It's a rare condition that admittedly sounds like something out of a horror movie: A fetus dies, and is then calcified -- essentially turned to stone -- inside its mother's body.
"The doctors said I had a tumor and that they needed to operate on me," Meléndez says in the video interview. But a second x-ray confirmed not a tumor, but a fetus.
This phenomenon is called a lithopedion, otherwise known as a stone baby. First described back in the 10th century, the calcification usually occurs when an abdominal pregnancy -- one that occurs outside the womb, somewhere inside the mother's abdomen -- goes awry. Nearly all abdominal pregnancies will end in miscarriage, but if the fetus is small enough, the mother's body can reabsorb the tissue without a problem.
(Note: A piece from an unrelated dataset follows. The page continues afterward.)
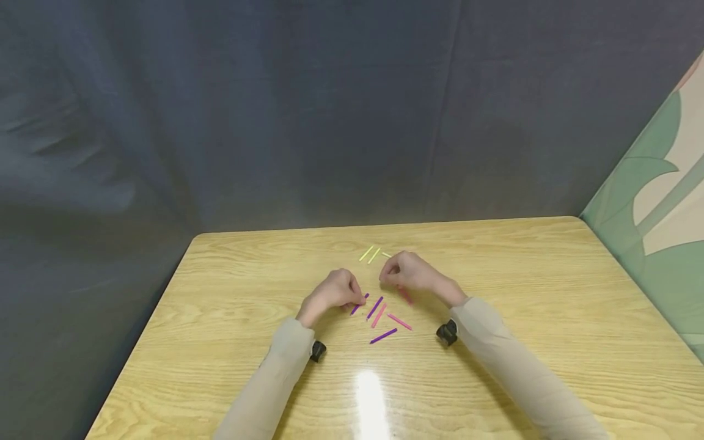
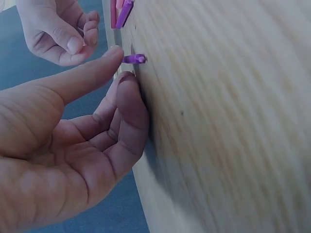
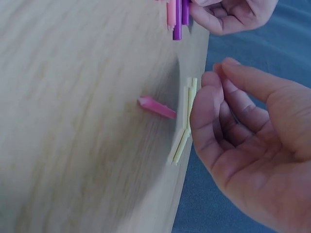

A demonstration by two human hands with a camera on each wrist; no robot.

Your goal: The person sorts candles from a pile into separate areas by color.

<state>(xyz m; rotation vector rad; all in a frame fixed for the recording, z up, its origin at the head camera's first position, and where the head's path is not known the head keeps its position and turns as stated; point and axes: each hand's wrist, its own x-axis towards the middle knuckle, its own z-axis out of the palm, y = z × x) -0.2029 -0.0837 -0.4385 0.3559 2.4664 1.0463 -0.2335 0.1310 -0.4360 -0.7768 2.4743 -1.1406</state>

If the fetus is too big, surgical intervention is necessary.
And if that doesn't happen, a lithopedion can form.
Meléndez has had the small bump caused by her stone baby for over half a century now, and while it causes occasional pain, she hasn't had any serious health issues because of it. In fact, forming a stone baby is actually a brilliant protective measure on the part of a mother's immune system: The calcified layer that forms around the baby protects its mother from its dead tissue, which would otherwise likely cause an infection.
Some patients with abdominal lithopedions have been known to carry healthy pregnancies at the same time. Unfortunately for Meléndez, this 4.4-pound stone baby formed inside her uterus instead of in the abdomen, which prevented her from having living children.
Because of Meléndez's age, doctors have opted not to risk removing the fetus.